ACTIVITY:
Isolate every line in the records below with "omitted" in it.

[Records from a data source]
◇ ◇ ◇ ◇
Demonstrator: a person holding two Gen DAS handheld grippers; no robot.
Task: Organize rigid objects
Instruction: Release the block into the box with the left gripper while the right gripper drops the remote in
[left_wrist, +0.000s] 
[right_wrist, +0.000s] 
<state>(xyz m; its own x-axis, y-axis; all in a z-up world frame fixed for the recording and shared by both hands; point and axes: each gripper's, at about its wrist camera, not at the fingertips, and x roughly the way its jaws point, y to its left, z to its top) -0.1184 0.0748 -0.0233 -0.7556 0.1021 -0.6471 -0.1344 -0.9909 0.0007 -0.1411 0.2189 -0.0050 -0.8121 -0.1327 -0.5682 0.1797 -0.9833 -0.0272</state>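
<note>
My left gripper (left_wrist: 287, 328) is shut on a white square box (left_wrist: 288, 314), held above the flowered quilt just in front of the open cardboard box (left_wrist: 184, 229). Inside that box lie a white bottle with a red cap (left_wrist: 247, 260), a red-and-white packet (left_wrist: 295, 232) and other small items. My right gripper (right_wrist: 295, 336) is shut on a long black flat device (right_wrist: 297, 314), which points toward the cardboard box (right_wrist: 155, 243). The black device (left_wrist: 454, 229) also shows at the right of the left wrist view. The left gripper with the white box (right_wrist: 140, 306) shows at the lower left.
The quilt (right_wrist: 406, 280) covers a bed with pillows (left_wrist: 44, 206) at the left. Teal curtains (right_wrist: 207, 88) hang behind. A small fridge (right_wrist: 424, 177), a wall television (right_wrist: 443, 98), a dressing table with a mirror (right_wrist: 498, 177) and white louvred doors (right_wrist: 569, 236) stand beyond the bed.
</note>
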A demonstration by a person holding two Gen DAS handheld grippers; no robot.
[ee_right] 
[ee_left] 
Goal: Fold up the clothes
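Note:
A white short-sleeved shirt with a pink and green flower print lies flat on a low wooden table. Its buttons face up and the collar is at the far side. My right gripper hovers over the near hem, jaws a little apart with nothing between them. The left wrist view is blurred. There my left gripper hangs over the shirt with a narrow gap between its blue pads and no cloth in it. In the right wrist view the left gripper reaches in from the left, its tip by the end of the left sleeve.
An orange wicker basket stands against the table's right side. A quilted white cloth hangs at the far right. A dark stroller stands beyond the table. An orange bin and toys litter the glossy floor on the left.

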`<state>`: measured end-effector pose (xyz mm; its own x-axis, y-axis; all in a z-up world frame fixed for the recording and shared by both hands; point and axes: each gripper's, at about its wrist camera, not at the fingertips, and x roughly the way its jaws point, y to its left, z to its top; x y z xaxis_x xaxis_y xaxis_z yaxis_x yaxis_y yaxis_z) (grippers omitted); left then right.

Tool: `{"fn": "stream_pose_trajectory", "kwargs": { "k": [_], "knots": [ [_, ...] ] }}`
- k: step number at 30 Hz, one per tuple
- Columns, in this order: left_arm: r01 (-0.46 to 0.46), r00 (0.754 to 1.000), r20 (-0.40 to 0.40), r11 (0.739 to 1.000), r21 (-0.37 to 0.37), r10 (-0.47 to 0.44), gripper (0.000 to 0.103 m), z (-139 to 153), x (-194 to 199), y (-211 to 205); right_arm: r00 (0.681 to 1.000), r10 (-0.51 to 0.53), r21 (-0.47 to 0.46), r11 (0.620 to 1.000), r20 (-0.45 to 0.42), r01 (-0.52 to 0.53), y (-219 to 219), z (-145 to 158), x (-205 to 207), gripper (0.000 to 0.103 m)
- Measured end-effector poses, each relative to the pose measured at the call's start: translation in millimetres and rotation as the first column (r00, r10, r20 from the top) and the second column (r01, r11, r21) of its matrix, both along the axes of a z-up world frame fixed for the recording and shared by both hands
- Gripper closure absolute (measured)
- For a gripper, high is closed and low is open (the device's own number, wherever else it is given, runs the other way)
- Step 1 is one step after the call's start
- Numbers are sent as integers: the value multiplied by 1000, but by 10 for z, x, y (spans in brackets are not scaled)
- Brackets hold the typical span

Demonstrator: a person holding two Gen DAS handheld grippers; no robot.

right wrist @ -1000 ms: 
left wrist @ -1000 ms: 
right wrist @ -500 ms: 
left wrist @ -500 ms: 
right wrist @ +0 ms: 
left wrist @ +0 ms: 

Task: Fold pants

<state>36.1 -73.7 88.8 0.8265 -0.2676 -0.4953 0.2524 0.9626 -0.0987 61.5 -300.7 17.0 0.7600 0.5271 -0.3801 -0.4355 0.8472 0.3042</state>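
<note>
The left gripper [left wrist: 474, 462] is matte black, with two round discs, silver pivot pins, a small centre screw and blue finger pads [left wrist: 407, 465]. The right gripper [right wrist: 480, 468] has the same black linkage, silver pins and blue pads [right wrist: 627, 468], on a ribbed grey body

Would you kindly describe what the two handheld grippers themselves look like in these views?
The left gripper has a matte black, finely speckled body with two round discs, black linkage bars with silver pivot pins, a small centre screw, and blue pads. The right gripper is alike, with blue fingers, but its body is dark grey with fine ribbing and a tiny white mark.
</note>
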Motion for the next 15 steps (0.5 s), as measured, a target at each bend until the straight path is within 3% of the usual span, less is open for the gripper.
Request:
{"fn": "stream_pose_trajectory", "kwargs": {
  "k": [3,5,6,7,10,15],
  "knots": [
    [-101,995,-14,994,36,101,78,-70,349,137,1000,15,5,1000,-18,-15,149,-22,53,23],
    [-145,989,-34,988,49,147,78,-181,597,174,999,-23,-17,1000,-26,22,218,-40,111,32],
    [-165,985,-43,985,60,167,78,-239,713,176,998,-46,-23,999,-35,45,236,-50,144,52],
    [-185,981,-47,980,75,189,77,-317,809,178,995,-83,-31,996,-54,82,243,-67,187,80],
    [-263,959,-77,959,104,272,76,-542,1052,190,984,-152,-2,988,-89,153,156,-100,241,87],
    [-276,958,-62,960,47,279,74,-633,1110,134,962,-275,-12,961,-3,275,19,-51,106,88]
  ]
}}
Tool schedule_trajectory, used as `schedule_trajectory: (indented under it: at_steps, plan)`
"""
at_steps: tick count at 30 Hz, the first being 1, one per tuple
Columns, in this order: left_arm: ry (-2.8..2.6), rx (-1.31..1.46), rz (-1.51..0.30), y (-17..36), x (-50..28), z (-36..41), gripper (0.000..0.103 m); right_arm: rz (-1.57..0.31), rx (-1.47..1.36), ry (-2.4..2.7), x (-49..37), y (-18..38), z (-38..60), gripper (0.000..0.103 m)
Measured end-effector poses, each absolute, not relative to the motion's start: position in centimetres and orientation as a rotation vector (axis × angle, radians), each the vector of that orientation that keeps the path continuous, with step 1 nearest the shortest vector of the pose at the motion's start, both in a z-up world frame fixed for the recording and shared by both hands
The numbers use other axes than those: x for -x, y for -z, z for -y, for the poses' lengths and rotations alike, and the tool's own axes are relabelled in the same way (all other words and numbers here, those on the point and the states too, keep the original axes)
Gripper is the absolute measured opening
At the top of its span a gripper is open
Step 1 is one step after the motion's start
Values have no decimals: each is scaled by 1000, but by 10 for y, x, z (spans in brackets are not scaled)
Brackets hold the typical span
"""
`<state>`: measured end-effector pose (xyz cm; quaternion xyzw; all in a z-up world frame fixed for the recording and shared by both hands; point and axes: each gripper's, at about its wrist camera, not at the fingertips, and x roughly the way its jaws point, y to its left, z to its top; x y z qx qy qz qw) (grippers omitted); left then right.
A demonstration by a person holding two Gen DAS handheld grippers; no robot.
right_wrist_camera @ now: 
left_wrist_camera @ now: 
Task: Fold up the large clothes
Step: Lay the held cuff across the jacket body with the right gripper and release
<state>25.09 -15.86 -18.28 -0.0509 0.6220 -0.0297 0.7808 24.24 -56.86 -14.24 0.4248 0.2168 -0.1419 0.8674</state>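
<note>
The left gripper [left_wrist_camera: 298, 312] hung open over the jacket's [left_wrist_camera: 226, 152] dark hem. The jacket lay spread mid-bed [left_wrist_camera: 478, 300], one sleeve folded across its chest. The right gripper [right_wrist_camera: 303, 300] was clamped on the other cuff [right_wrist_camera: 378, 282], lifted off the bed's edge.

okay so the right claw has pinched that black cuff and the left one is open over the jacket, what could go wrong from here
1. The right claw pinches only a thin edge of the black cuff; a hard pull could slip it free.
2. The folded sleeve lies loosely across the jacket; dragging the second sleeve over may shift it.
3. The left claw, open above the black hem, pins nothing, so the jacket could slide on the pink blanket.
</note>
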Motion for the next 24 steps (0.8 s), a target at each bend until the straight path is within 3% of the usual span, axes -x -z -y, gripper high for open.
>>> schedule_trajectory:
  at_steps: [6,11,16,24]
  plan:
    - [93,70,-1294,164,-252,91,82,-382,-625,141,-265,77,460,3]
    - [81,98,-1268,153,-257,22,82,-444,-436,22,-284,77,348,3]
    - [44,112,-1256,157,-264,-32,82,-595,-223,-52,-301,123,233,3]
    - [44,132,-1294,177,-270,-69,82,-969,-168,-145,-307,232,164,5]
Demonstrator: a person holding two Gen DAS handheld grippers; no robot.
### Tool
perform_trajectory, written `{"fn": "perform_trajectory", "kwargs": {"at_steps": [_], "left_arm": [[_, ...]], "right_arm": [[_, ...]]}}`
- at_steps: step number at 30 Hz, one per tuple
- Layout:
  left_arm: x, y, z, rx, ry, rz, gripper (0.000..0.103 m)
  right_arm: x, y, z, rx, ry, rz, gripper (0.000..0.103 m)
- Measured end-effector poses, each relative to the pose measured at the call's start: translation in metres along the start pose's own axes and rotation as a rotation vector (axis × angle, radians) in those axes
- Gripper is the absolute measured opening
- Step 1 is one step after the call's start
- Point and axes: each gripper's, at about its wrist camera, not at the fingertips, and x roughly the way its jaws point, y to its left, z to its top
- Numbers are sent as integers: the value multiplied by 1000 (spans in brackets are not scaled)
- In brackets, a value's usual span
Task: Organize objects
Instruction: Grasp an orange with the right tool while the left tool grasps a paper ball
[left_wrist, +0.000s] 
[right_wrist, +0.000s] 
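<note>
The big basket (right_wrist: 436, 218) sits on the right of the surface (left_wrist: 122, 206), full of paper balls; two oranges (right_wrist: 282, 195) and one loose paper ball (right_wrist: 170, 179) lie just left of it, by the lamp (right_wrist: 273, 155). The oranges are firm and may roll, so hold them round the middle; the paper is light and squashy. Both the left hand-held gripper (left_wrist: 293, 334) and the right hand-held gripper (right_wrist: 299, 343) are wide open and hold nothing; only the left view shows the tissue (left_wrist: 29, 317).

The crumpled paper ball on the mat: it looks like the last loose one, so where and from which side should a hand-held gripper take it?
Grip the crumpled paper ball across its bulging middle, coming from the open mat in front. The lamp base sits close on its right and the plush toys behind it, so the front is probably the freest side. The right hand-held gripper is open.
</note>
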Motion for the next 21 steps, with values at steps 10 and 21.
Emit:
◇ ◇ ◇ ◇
RESULT OF THE TASK:
`<state>`: measured end-effector pose (xyz mm; its own x-axis, y-axis; all in a z-up world frame fixed for the recording and shared by both hands; point and axes: each gripper's, at about its wrist camera, not at the fingertips, and x roughly the way its jaws point, y to its left, z to its top; x y z xaxis_x xaxis_y xaxis_z yaxis_x yaxis_y yaxis_z) (grippers omitted); left then right.
`<state>`: measured end-effector pose (xyz cm; quaternion xyzw; all in a z-up world frame fixed for the recording and shared by both hands; point and axes: each gripper's, at about its wrist camera, not at the fingertips, and x roughly the way its jaws point, y to its left, z to its top; x y z qx qy qz qw) (grippers omitted); left then right.

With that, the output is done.